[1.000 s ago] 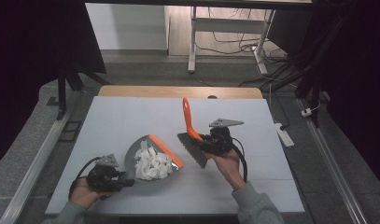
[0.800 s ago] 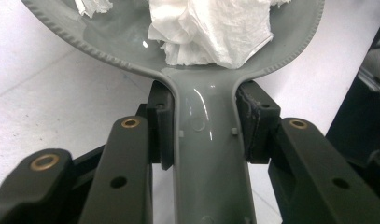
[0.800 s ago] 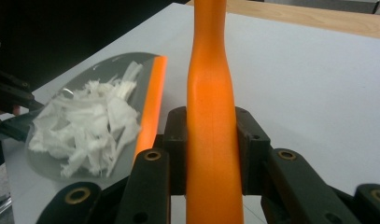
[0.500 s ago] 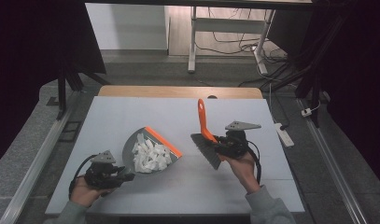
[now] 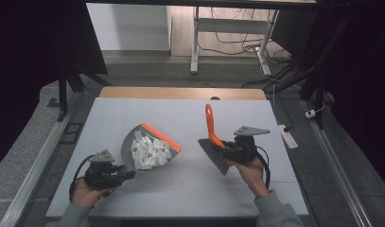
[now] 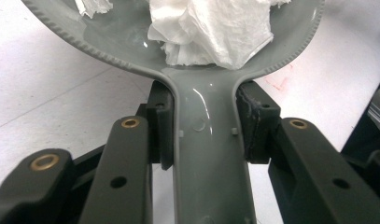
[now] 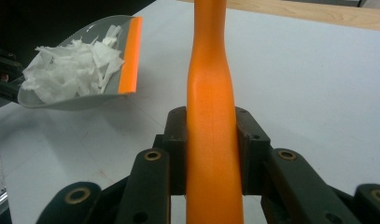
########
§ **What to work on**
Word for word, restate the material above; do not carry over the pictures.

§ **Problem solution**
[1.000 s ago] 
[0.800 s ago] 
[0.800 s ago] 
[0.500 s ago] 
[now] 
[now] 
[now] 

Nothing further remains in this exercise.